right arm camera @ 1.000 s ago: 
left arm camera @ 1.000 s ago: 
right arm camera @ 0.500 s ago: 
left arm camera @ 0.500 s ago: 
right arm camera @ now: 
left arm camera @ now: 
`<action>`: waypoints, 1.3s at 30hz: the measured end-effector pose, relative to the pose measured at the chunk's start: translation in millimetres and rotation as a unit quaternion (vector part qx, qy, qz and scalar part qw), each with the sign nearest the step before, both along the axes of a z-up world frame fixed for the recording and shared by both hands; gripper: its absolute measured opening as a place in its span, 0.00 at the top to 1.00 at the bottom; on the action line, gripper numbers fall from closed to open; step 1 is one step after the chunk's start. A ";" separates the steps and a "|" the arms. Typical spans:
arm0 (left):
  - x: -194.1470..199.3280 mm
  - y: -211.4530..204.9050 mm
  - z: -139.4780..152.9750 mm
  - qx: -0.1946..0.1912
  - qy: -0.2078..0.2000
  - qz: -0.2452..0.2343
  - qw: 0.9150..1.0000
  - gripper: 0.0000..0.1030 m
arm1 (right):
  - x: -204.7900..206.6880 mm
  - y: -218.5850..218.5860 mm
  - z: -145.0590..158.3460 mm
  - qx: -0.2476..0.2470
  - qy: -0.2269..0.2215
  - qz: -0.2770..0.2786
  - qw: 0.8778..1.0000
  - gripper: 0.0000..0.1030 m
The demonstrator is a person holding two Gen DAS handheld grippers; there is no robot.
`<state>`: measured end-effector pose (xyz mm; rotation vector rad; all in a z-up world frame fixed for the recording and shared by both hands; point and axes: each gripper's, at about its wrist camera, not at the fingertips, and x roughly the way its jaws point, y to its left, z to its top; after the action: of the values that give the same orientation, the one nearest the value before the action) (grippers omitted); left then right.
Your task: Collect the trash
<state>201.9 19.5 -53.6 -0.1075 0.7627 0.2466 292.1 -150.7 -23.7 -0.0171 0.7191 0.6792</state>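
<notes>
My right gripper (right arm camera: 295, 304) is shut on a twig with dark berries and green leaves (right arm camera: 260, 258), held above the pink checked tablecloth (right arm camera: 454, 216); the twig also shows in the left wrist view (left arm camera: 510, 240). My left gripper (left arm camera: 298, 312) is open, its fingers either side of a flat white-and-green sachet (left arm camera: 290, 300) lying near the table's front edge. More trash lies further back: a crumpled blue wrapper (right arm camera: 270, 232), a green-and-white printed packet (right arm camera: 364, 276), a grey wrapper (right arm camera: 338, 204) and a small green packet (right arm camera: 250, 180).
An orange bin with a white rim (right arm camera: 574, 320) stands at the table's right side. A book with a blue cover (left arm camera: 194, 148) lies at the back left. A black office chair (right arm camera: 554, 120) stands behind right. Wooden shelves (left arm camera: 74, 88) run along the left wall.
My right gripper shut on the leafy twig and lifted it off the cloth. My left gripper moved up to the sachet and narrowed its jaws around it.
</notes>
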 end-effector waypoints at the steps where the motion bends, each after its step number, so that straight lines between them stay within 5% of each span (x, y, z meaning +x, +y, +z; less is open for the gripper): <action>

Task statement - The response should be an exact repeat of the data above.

Solution below -
right arm camera @ 1.000 s ago: 
left arm camera @ 1.000 s ago: 
right arm camera @ 0.500 s ago: 
left arm camera @ 0.500 s ago: 
right arm camera @ now: 
left arm camera @ now: 
`<action>`: waypoints, 1.3s at 30hz: the measured end-effector pose, relative to the pose measured at the chunk's start: translation in millimetres and rotation as a unit quaternion (vector part qx, qy, qz and scalar part qw), each with the sign nearest the step before, both along the axes of a z-up world frame fixed for the recording and shared by both hands; gripper: its absolute measured opening as a place in its span, 0.00 at the top to 1.00 at the bottom; on the action line, gripper numbers fall from closed to open; step 1 is one step after the chunk's start. A ";" separates the steps and a "|" the arms. Typical spans:
arm0 (left):
  - x: -194.1470..199.3280 mm
  - y: -211.4530..204.9050 mm
  - z: -139.4780..152.9750 mm
  - qx: -0.1946..0.1912
  - qy: -0.2078..0.2000
  - qz: -0.2452..0.2343
  - qw: 0.9150..1.0000
  - gripper: 0.0000..0.1030 m
arm1 (right):
  - x: -204.7900..206.6880 mm
  - y: -218.5850..218.5860 mm
  - z: -145.0590..158.3460 mm
  - qx: -0.2476..0.2470
  - qy: -0.2269..0.2215
  - qz: -0.2770..0.2786
  - qw: 0.8778..1.0000
  - gripper: 0.0000..0.1030 m
The demonstrator is a person holding two Gen DAS handheld grippers; there is no robot.
`<state>`: measured end-effector pose (xyz mm; rotation vector rad; all in a z-up world frame fixed for the recording and shared by both hands; point and axes: each gripper's, at about its wrist camera, not at the fingertips, and x roughly the way its jaws point, y to its left, z to its top; after the action: of the values that give the same orientation, the one nearest the value before the action) (grippers omitted); left then right.
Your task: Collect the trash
<state>201.9 19.5 -53.6 -0.1075 0.7627 0.2466 292.1 -150.7 -23.7 -0.0171 0.7191 0.6792</state>
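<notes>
My right gripper (right arm camera: 295, 304) is shut on a twig with dark berries and green leaves (right arm camera: 260, 258), held above the pink checked tablecloth (right arm camera: 454, 216); the twig also shows in the left wrist view (left arm camera: 510, 240). My left gripper (left arm camera: 298, 312) is open, its fingers either side of a flat white-and-green sachet (left arm camera: 290, 300) lying near the table's front edge. More trash lies further back: a crumpled blue wrapper (right arm camera: 270, 232), a green-and-white printed packet (right arm camera: 364, 276), a grey wrapper (right arm camera: 338, 204) and a small green packet (right arm camera: 250, 180).
An orange bin with a white rim (right arm camera: 574, 320) stands at the table's right side. A book with a blue cover (left arm camera: 194, 148) lies at the back left. A black office chair (right arm camera: 554, 120) stands behind right. Wooden shelves (left arm camera: 74, 88) run along the left wall.
My right gripper shut on the leafy twig and lifted it off the cloth. My left gripper moved up to the sachet and narrowed its jaws around it.
</notes>
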 end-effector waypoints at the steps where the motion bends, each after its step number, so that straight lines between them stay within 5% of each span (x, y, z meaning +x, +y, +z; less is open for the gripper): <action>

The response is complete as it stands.